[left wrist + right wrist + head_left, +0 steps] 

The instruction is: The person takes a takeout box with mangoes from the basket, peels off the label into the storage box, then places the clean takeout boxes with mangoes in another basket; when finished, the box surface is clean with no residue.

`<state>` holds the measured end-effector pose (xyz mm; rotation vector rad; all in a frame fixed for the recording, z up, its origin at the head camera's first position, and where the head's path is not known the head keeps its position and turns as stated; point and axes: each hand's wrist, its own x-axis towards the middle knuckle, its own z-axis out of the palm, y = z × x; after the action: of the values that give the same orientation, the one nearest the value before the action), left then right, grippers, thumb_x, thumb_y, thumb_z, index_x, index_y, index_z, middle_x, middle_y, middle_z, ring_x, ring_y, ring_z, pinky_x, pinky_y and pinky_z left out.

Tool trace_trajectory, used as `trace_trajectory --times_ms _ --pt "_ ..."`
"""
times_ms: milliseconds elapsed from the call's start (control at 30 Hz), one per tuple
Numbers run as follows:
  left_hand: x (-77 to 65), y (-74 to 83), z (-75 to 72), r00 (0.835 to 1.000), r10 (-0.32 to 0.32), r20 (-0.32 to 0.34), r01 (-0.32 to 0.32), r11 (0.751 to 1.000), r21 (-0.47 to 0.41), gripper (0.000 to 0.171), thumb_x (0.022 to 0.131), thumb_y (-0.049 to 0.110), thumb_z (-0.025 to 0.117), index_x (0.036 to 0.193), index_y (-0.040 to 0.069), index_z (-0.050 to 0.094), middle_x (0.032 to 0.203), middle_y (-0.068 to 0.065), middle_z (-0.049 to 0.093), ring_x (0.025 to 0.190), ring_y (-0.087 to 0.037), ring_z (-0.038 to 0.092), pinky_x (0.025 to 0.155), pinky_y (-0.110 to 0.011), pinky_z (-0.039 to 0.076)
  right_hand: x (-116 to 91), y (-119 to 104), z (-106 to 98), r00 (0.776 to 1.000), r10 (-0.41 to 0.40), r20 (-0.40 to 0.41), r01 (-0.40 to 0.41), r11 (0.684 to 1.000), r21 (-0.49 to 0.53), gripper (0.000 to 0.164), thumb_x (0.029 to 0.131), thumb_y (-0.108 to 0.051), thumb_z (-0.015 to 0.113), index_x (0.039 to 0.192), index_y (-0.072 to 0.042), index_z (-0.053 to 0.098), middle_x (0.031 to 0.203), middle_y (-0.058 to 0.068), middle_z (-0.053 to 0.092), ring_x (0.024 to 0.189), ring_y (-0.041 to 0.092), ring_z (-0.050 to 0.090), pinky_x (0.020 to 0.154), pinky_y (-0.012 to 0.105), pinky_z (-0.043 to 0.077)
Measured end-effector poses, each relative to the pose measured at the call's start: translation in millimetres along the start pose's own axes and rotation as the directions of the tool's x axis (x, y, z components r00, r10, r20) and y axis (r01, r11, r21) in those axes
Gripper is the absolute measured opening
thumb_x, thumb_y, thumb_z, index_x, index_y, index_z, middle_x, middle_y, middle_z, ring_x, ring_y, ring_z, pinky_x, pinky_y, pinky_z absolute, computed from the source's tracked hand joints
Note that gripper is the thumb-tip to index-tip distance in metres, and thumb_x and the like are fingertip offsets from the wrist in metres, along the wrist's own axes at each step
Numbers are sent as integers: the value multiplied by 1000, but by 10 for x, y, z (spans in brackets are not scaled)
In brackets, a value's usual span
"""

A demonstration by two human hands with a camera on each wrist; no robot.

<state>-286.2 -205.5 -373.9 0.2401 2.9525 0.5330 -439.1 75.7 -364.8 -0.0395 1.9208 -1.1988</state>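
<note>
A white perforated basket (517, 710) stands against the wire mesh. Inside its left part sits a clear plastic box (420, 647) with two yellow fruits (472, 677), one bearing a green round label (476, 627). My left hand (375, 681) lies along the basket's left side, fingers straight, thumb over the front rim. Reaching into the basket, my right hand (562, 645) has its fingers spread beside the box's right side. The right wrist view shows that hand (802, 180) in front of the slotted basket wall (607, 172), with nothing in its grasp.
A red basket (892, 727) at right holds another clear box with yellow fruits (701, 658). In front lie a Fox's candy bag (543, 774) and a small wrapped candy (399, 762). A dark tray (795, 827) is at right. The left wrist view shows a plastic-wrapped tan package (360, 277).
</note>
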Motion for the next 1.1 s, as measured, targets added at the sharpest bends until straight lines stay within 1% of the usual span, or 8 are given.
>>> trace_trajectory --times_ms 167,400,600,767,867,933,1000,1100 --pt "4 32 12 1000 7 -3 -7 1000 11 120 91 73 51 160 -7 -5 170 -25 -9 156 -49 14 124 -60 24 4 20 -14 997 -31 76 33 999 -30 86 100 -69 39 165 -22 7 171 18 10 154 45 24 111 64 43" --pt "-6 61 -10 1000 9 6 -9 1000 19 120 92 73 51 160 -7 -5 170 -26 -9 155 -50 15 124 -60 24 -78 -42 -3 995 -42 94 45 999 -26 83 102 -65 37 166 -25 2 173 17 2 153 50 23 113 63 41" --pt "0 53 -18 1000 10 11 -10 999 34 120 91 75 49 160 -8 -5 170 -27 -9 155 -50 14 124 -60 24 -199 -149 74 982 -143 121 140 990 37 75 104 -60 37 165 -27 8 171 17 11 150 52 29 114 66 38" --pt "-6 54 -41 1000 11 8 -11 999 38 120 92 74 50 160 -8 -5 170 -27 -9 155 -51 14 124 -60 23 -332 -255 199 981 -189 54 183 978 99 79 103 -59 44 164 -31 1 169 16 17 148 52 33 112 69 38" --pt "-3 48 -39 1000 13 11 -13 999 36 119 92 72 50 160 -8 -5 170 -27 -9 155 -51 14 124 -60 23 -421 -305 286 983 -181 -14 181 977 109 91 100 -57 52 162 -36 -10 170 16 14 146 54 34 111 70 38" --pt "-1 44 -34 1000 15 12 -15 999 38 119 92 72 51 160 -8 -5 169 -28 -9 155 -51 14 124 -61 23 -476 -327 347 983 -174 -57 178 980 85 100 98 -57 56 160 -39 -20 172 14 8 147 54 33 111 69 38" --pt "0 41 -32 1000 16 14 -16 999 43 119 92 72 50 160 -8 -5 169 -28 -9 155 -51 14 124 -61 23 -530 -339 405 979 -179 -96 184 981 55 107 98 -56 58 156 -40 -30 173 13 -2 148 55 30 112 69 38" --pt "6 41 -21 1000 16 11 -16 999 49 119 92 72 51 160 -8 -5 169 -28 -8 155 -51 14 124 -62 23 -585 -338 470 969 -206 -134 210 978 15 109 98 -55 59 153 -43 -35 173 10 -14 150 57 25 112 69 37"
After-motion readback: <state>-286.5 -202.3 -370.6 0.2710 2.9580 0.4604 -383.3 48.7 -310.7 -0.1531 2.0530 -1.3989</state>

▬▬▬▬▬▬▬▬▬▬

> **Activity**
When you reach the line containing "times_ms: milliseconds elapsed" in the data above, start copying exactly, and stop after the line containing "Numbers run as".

> **Result of this exercise**
times_ms: milliseconds elapsed from the call's start (control at 30 Hz), one per tuple
Numbers run as follows:

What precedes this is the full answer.